Она немного помолчала, давая понять, что дальнейших вторжений в монолог не потерпит, а потом заговорила вновь:
— Эти две ветви хранительниц древней мудрости со временем расходились все дальше и дальше, становясь уже совершенно непохожими друг на друга. Ушедшие на север уверовали в какую-то богиню Валу, отчего и получили свое прозвание… — (Я обиделся, что бабушку назвали «какой-то богиней», но смолчал из опасения, что рассказ будет окончен на таком интересном месте). — … А оставшиеся все больше отрывались от мира людей, погружаясь в пучину самого темного колдовства… Напуганный народ стал чураться стрег, что подрывало их влияние и уничтожало главную цель: сохранение самобытности туатов. Впрочем, об этой цели среди стрег тогда уже мало кто вспоминал, и ковен шел к постепенному исчезновению, пока верховной жрицей не стала Камилла…
«Ага!» — мысленно воскликнул я.
— Камилла была молода и полна оренды. Она встряхнула стрег, заставила вспомнить, зачем они взялись огород городить, и не только вернула им былое влияние на туатов, но даже распространила его на земли Севера: Антию, Вендию и другие. Более того, она вспомнила, что вальки — их заблудшие сестры, и стала усиленно готовить почву для воссоединения двух ветвей Древнего Знания, но натолкнулась на сильное противодействие старых жриц, которые ни в какую не желали подобного слияния. И тут случилось нечто, опрокинувшее и планы Камиллы, и расчеты ее противниц.

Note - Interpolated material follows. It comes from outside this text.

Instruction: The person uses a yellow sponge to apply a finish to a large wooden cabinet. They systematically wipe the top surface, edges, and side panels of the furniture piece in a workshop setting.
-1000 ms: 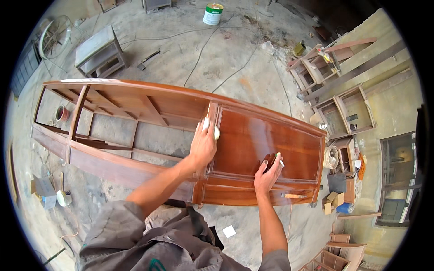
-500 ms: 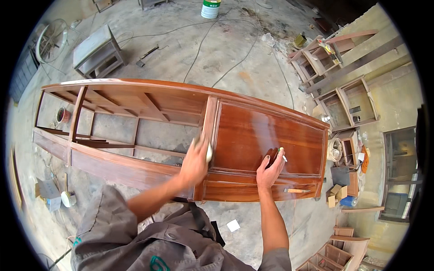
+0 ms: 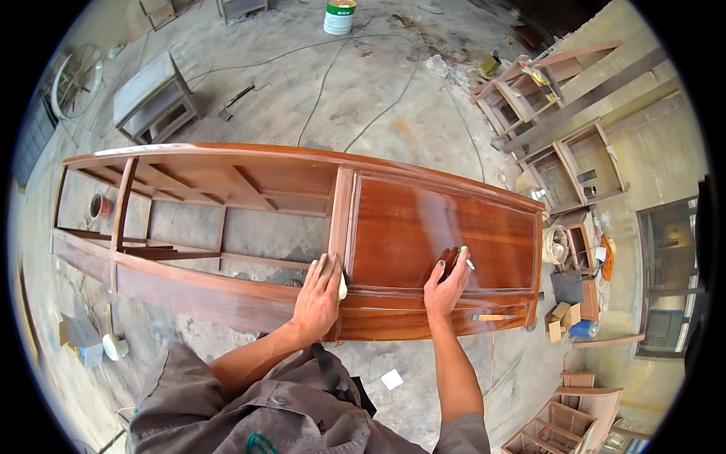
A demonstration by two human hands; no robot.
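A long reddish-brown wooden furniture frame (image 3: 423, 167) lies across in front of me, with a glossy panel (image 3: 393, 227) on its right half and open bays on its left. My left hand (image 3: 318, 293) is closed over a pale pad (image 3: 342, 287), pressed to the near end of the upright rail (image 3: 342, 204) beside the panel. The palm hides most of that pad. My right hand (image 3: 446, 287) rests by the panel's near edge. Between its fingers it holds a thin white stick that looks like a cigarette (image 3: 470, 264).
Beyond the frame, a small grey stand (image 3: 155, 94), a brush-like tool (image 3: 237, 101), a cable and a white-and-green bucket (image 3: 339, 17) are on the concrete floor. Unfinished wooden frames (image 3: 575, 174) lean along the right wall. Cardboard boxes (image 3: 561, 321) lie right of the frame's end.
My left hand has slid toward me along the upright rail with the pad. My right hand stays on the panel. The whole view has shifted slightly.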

Я внутренне подобрался, чувствуя, что сейчас пойдет самое интересное, во всяком случае для меня.
— В ходе обряда жертвоприношения, который Камилла проводила ради примирения с иерархией стрег, она ощутила присутствие постороннего. Мужчины. Но не просто мужчины. Она уже тогда почувствовала, что он — нечто большее. И когда они наконец встретились, она окончательно убедилась, что оренды в нем столько, что он походил скорей на бога, чем на человека. Звали его Глейв, возможно, ты слышал о нем.

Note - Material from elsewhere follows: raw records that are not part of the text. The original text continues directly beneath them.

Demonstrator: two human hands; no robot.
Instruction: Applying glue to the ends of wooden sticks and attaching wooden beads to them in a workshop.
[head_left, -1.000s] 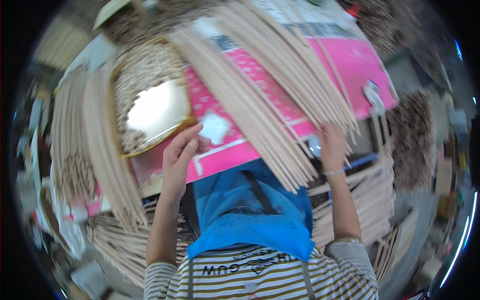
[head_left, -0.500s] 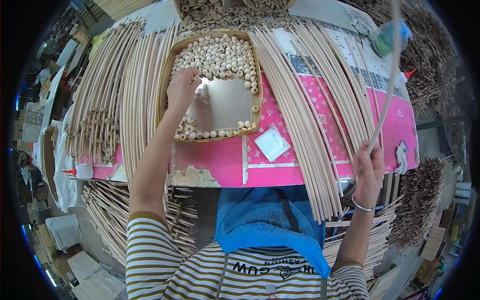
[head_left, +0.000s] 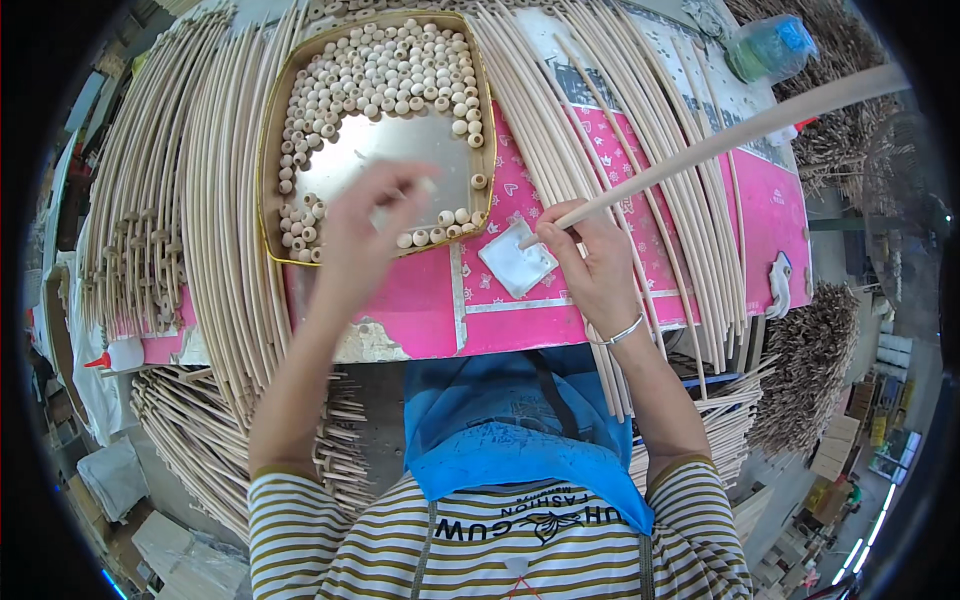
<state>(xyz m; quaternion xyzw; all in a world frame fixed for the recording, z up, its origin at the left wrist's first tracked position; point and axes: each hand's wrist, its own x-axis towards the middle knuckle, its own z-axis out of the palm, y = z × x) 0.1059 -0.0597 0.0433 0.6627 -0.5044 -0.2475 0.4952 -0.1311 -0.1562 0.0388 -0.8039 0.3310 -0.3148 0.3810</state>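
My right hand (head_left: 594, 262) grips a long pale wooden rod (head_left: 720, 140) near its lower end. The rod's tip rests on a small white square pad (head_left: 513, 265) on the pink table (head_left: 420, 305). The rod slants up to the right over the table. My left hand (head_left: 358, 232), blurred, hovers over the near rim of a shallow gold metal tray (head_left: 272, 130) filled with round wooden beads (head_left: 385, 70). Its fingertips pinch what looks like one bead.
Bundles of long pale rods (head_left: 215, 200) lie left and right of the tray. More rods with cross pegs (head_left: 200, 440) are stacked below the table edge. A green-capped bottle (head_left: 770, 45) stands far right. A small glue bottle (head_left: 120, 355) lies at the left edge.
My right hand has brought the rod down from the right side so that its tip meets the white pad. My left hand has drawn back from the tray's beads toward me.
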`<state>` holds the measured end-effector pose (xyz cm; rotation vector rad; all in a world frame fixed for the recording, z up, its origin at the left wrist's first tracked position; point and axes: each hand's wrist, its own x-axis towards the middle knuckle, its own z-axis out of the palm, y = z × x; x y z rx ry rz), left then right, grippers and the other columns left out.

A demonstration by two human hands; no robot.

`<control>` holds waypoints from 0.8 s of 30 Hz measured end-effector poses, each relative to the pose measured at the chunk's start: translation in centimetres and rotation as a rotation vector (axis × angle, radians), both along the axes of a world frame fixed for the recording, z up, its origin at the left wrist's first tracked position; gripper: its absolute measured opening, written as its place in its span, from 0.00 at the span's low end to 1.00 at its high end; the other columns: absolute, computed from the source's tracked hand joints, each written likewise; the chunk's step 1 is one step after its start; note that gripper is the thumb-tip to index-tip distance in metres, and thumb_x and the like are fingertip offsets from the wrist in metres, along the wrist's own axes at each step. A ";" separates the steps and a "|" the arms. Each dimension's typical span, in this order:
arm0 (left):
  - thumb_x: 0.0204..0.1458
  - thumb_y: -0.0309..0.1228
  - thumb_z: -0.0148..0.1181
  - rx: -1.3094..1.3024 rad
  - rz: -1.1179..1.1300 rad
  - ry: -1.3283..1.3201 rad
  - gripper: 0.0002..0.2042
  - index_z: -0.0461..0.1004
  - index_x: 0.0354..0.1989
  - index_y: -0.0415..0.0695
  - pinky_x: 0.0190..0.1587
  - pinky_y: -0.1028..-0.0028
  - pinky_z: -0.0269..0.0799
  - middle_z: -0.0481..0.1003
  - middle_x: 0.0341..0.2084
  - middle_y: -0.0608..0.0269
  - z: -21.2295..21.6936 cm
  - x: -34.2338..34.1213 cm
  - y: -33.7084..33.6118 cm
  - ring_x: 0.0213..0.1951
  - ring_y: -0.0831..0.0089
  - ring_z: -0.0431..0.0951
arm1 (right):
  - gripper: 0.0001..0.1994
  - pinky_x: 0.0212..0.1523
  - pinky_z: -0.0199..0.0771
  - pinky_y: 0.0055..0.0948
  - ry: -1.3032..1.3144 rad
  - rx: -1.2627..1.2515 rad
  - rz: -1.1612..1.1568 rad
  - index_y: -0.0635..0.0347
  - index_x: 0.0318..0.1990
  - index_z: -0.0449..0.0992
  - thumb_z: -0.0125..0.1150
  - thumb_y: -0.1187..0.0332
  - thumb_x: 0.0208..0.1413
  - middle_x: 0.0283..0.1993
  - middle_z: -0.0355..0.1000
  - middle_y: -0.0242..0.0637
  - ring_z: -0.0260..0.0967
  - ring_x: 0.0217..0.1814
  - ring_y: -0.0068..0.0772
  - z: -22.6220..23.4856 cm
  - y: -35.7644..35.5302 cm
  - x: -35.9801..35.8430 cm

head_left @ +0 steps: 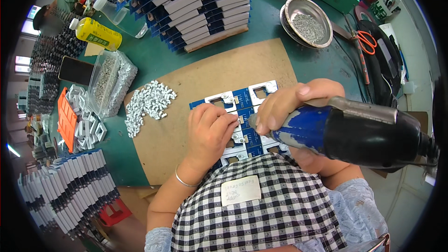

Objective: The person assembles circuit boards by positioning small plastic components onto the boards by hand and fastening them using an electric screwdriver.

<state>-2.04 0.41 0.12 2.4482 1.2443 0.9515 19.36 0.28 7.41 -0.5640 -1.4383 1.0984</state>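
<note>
My right hand point(298, 105) is wrapped round a blue and black electric screwdriver point(359, 135), which lies nearly level with its tip toward the left. Below that tip is a blue circuit board panel point(243, 115) fitted with white plastic frames point(262, 86). My left hand point(210, 128) rests over the panel's left side, its fingertips drawn together near the screwdriver tip. Whatever those fingertips pinch, if anything, is too small or hidden to tell. Part of the panel is covered by my hands and the checked apron point(261, 214).
A brown board point(163, 154) lies under the panel, with small white plastic pieces point(151, 105) heaped at left. Beyond stand a clear tub point(109, 86) of small metal parts, a yellow bottle point(98, 34), stacked boards point(200, 14), and a metal bowl point(308, 25) of screws.
</note>
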 end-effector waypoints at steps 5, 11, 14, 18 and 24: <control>0.36 0.24 0.70 -0.098 -0.011 -0.100 0.10 0.77 0.29 0.46 0.44 0.64 0.65 0.72 0.33 0.66 0.2 -0.1 0.5 0.41 0.60 0.69 | 0.33 0.39 0.76 0.37 -0.169 0.006 0.031 0.54 0.55 0.56 0.71 0.55 0.49 0.32 0.69 0.40 0.72 0.34 0.37 0.6 0.5 -0.4; 0.36 0.24 0.69 -0.137 -0.016 -0.128 0.10 0.79 0.29 0.46 0.46 0.65 0.64 0.72 0.34 0.66 -0.2 -0.2 0.5 0.43 0.61 0.69 | 0.32 0.39 0.76 0.36 -0.136 -0.016 0.116 0.54 0.55 0.56 0.72 0.60 0.49 0.33 0.69 0.41 0.73 0.35 0.38 0.8 1.3 -1.2; 0.36 0.24 0.69 -0.140 -0.019 -0.145 0.10 0.79 0.29 0.46 0.46 0.65 0.64 0.73 0.33 0.67 -0.4 -0.2 0.5 0.43 0.61 0.69 | 0.32 0.40 0.76 0.36 -0.118 -0.027 0.154 0.55 0.55 0.56 0.72 0.63 0.49 0.34 0.69 0.42 0.73 0.36 0.38 0.8 1.5 -1.7; 0.36 0.24 0.69 -0.107 -0.013 -0.172 0.10 0.79 0.29 0.46 0.46 0.64 0.64 0.73 0.33 0.68 -0.2 -0.1 0.6 0.43 0.62 0.69 | 0.31 0.40 0.76 0.35 0.112 -0.046 0.172 0.56 0.55 0.56 0.71 0.66 0.48 0.34 0.70 0.42 0.73 0.36 0.38 -0.5 1.8 -3.1; 0.35 0.26 0.70 -0.060 -0.056 -0.216 0.09 0.78 0.28 0.47 0.46 0.64 0.64 0.73 0.34 0.68 -1.3 -0.4 0.7 0.43 0.61 0.69 | 0.27 0.37 0.77 0.34 -0.023 0.017 0.223 0.58 0.51 0.58 0.69 0.67 0.48 0.32 0.69 0.43 0.73 0.33 0.37 0.2 3.3 -4.0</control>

Я молча кивнул, не уточняя, кем довожусь этому Глейву.
— Он попал к ней раненым и ослабленным, и она стала выхаживать его, оплетая одновременно сетью своих чар. Она хотела, чтобы он помог объединить стрег и валек и возродить величие туатов. Но здесь Камилла, видимо, замахнулась слишком высоко. После десятидневного плавания по Туманному морю Камилла внезапно исчезла с корабля, и даже бывшая с ней старая жрица не смогла установить причину исчезновения.

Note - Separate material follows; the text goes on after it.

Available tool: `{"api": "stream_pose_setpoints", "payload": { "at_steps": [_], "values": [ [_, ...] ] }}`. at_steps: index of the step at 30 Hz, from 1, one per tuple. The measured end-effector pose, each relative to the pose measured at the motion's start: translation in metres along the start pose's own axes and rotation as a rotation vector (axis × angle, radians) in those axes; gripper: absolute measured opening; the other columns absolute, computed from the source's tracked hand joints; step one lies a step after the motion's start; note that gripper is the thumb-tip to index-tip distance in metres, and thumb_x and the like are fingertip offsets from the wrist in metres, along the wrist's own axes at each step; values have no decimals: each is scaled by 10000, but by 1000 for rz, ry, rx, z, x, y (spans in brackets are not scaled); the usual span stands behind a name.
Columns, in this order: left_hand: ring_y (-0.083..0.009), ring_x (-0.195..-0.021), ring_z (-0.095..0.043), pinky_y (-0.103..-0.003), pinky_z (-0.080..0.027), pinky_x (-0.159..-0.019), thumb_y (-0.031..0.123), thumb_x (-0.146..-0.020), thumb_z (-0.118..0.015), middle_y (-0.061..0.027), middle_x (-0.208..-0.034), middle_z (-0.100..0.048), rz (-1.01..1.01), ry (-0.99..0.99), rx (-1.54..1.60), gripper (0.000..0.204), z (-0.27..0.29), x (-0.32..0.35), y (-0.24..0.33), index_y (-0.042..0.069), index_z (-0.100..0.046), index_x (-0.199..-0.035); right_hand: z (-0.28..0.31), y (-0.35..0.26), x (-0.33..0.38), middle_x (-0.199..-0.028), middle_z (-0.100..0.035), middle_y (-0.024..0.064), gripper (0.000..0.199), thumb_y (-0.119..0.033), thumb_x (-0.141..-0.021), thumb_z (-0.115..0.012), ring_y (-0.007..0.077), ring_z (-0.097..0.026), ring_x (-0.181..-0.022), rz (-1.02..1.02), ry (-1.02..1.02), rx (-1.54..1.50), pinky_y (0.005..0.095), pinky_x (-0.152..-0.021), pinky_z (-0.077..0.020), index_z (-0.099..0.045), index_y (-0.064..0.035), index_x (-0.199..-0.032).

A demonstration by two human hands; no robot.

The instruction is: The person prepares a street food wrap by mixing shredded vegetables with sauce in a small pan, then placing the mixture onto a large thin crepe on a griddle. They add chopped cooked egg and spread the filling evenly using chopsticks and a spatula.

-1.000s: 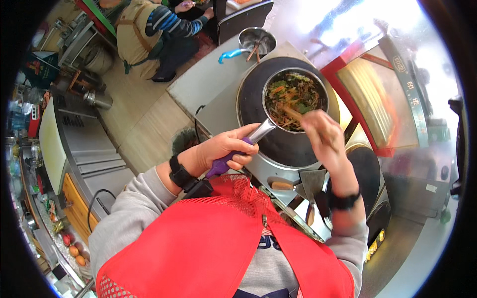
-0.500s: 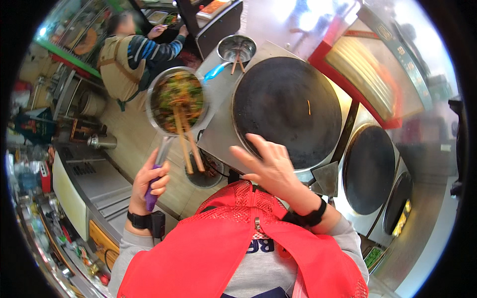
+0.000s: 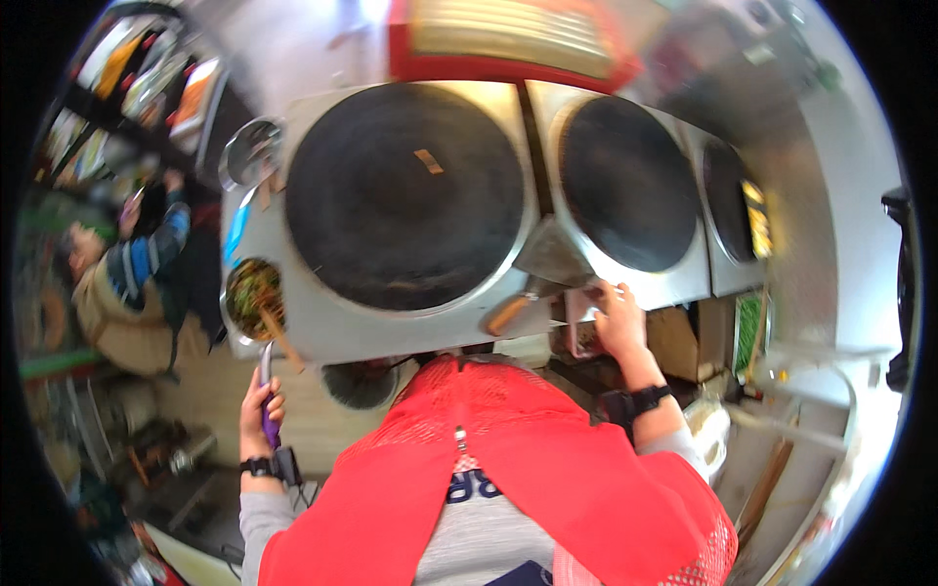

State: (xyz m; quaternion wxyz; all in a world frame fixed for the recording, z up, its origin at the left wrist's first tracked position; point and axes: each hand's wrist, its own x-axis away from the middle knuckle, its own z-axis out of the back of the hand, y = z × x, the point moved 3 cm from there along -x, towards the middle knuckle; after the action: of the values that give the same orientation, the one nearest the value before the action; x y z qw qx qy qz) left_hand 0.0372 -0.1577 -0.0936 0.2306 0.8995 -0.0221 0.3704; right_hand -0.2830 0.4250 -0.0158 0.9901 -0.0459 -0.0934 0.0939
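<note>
My left hand [image 3: 261, 405] is wrapped round the purple handle [image 3: 270, 427] of a small metal saucepan. Chopped green and orange vegetables [image 3: 256, 290] fill that saucepan [image 3: 229, 311], and wooden chopsticks [image 3: 281, 337] lean out of it towards me. It is at the left front corner of the first griddle's metal top; whether it rests there I cannot tell. My right hand [image 3: 619, 320] is at the front edge between two griddles, fingers bent by a pinkish container [image 3: 584, 334]. What they pinch is unclear. A wide scraper [image 3: 553, 256] with a wooden handle [image 3: 508, 314] lies just left of it.
A large round black griddle [image 3: 405, 210] bears a small brown strip [image 3: 428, 161]. Two more griddles [image 3: 630, 186] [image 3: 728, 200] stand to the right. A blue-handled pot [image 3: 236, 166] is at the back left. Behind is a red-framed case [image 3: 508, 68]. A co-worker [image 3: 127, 278] is at far left.
My view has turned right. The saucepan has come from over the floor to the griddle's left corner, still in my left hand. My right hand has moved right, past the scraper, and its fingers have bent.
</note>
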Motion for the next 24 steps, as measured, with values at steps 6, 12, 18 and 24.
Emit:
{"api": "stream_pose_setpoints", "payload": {
  "at_steps": [6,12,18,24],
  "values": [
    [-268,-977,-568,-385,-477,-816,141,-937,-569,-126,-1201,-576,-158,391,-1226,717,-55,-15,36,157,-199,-1550,-7,7,-11,-958,-569,137,284,-62,-709,-618,341,-579,-916,113,242,-104,452,-773,-491,-583,-72,-991],
    [-345,-1125,-524,-428,-417,-975,59,-829,-616,-161,-1221,-543,-969,34,-1677,417,-261,-28,-53,-13,-541,-1233,-1,21,-20,-902,-651,200,334,-162,-761,-643,412,-625,-888,91,-123,-527,501,-775,-500,-510,-58,-1049],
    [-377,-1043,-537,-439,-464,-892,158,-733,-750,-192,-1120,-560,-869,-471,-2090,565,-381,-84,-230,11,-534,-1234,43,116,-41,-748,-572,74,380,-144,-757,-779,202,-581,-693,74,-117,-1095,339,-648,-473,-483,-64,-981],
    [-387,-907,-549,-442,-459,-777,29,-744,-619,-186,-964,-532,-768,-25,-2102,278,-371,-86,-274,26,-536,-1010,83,367,-119,-697,-582,38,228,-217,-953,-612,104,-515,-530,-443,379,-1504,264,-462,-418,-510,-73,-1099]
  ]
}}
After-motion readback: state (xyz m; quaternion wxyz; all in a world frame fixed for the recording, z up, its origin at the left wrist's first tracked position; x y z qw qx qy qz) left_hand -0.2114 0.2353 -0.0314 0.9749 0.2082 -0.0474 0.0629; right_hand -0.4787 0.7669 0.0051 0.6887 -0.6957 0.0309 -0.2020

А потом Камилла вдруг объявилась на севере за морем, да к тому же не одна, а с ребенком. Она утверждала, что ребенок этот не кто иной, как квизац хадерах, то есть рожденный девственницей. Стреги давно утверждали, что мужчина, у которого оренды не меньше, чем у бога, может сделать девушке ребенка посредством шианы…
— Посредством чего? — забывшись, переспросил я.
Она посмотрела на меня с плохо скрытым презрением; видимо, по ее мнению, не знать этого слова мог лишь совсем необразованный варвар.
— У ромеев это называется oral conceptia и считается одним из признаков божественности.